Die Wirtschaft beruht, nicht überraschend, auf Öl und zunehmend auf Gas. Auch der Oman hat seinen kometenhaften Aufstieg der Entdeckung von Öl zu verdanken. Allerdings war bereits von Anfang klar, dass die Ölvorkommen nur bis 2020 ausreichen werden. Es wurden zwar neue Ölfelder entdeckt, aber das baldige Versiegen zögert sich damit nur wenig hinaus. Zudem ist das omanische Öl weder von der Qualität des saudischen Öls, noch ist es so günstig zu fördern. Durchaus vorausblickend wurde sich deshalb bemüht, die Wirtschaft zu diversifizieren.
Insbesondere in die Infrastruktur und den Bildungsbereich wird massiv investiert. Im Gespräch mit Professoren der Sultan-Qabus-Universität, mit 30 Jahren die älteste des Landes, zeigen sich jedoch deutliche Grenzen. Noch vor 40 Jahren gab es weder Schulpflicht noch Hochschulen. Dadurch fehle eine Lese- und Lerntradition. Studierende brechen das Studium ab, sobald sie eine gute Stelle in einem Staatskonzern „vermittelt“ bekommen. Die Studienzahlen sind mit 50 Prozent quotiert, allerdings ist dies eine Schutzquote für Männer. Würde das Vergabesystem nach Schulnoten konsequent umgesetzt, läge der Männeranteil bei unter 20 Prozent der Studienanfänger.
Um Arbeitsplätze mussten sich Absolventen bis vor kurzem keinerlei Gedanken machen. Erst mit dem Fallen des Ölpreises gibt es Druck auf dem Arbeitsmarkt – genauer gesagt, auf dem omanischen Arbeitsmarkt. Denn fast jegliche physische Arbeit wird von Asiaten, vor allem Indern, geleistet – auf Baustellen, im Restaurant, Supermarkt oder als Hausmädchen. Einen Mindestlohn gibt es genau so wenig wie eine Arbeitszeitbegrenzung. Seit wenigen Jahren dürfen Arbeiter „nur“ noch bis maximal 50 Grad Außentemperatur arbeiten. Seitdem unterscheiden sich auch die omanischen Wettermeldungen im Hochsommer konsequent von denen der BBC.
Den schlimmsten Missbrauch gibt es aber nach wie vor im Bereich der Haushaltshilfe. Obwohl es seit einigen Jahren verboten ist, den Hausmädchen den Pass abzunehmen, berichtet ein indischer Priester von dieser häufigen Praxis. Nach 20 Jahren müssen die „Gastarbeiter“ den Oman wieder verlassen. Eine Integration ist nicht erwünscht. Dies ist auch im Umgang mit Asiaten überall zu spüren. Hier gibt es Menschen zweiter Klasse, auf die man zwar angewiesen ist, aber mit denen man niemals nach dem Feierabend einen Kaffee trinken würde – Alkohol ist in der Öffentlichkeit natürlich nicht erlaubt.
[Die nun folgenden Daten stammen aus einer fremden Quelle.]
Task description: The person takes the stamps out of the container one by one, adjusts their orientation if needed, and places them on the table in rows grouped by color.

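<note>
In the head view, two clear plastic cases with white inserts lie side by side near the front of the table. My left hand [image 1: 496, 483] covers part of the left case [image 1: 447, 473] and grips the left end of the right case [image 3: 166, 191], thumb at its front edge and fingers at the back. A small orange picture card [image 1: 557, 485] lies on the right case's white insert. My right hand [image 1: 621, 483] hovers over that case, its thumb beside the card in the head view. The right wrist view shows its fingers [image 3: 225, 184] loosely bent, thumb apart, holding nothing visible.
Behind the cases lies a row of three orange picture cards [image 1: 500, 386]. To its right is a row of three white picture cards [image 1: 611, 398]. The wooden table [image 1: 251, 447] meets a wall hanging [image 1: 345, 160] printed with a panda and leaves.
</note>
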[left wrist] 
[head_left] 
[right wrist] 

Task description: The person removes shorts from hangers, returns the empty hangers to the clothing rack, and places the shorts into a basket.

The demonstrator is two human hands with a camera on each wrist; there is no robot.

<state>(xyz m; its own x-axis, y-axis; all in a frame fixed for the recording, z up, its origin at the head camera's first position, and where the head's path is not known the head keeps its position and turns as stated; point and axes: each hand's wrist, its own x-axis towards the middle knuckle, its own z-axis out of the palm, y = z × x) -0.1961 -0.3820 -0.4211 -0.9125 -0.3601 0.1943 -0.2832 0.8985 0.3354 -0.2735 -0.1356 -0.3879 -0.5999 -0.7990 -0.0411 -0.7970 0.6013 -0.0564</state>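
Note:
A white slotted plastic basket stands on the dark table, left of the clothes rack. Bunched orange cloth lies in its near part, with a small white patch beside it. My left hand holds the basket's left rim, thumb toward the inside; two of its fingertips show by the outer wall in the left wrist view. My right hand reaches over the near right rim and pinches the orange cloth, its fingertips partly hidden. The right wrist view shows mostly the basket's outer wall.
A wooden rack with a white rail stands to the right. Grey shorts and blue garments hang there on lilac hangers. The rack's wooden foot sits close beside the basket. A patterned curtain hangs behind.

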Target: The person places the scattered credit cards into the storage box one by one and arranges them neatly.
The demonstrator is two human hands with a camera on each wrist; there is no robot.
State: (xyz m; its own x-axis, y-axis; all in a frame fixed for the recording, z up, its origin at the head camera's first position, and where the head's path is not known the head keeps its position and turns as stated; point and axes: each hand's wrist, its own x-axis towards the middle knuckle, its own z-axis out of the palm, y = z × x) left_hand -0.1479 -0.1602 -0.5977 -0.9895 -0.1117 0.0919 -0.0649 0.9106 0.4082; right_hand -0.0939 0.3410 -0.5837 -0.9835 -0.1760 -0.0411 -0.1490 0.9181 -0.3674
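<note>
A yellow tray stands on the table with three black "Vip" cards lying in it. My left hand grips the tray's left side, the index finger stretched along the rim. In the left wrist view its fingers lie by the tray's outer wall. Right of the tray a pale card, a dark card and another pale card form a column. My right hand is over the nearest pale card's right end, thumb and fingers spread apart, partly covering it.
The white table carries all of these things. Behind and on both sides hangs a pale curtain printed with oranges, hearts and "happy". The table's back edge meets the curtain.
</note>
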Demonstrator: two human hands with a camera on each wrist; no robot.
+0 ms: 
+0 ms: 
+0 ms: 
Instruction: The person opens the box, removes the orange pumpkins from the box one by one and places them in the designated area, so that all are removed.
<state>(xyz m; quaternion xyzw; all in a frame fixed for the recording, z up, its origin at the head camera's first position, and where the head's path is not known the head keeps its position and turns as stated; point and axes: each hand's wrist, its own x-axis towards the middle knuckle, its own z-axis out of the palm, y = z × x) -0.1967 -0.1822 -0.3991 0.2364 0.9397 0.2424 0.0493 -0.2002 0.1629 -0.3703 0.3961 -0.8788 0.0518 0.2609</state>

Regiert wird das Sultanat seit 46 Jahren von Sultan Qabus ibn (Sohn des) Said, der 1970 seinem Vater die Macht entriss und das Land modernisierte, den Bürgerkrieg beendete, die Kommunisten in Dhofar bekämpfen ließ, Hochschulen baute, die Schulpflicht einführte, die Ölförderung nationalisierte und das Land in die UN führte.
Der Sultan ist zeitglich Premier-, Finanz-, Außen-, und Innenminister. Außerdem ist er Befehlshaber der Streitkräfte und der Polizei. Seit 1996 gibt es erstmals eine Verfassung, kurz darauf wurde ein beratendes Parlament zugelassen. Parteien sind verboten und nur staatstreue Gewerkschaften erlaubt.
Wie es mit der zaghaften Liberalisierung weitergeht, ist unklar. Der Sultan laboriert seit Jahren an Krebs und befindet sich die meiste Zeit über in Garmisch-Partenkirchen zur Behandlung. Seit über zwei Jahren hat er keine neuen Botschafter akkreditiert. Nach seinem Tod, so hat er es in der Verfassung verankert, muss der Familienclan innerhalb von drei Tagen einen Nachfolger bestimmen. Womit die seit 1741 herrschende Erbmonarchie ihre Fortsetzung finden würde.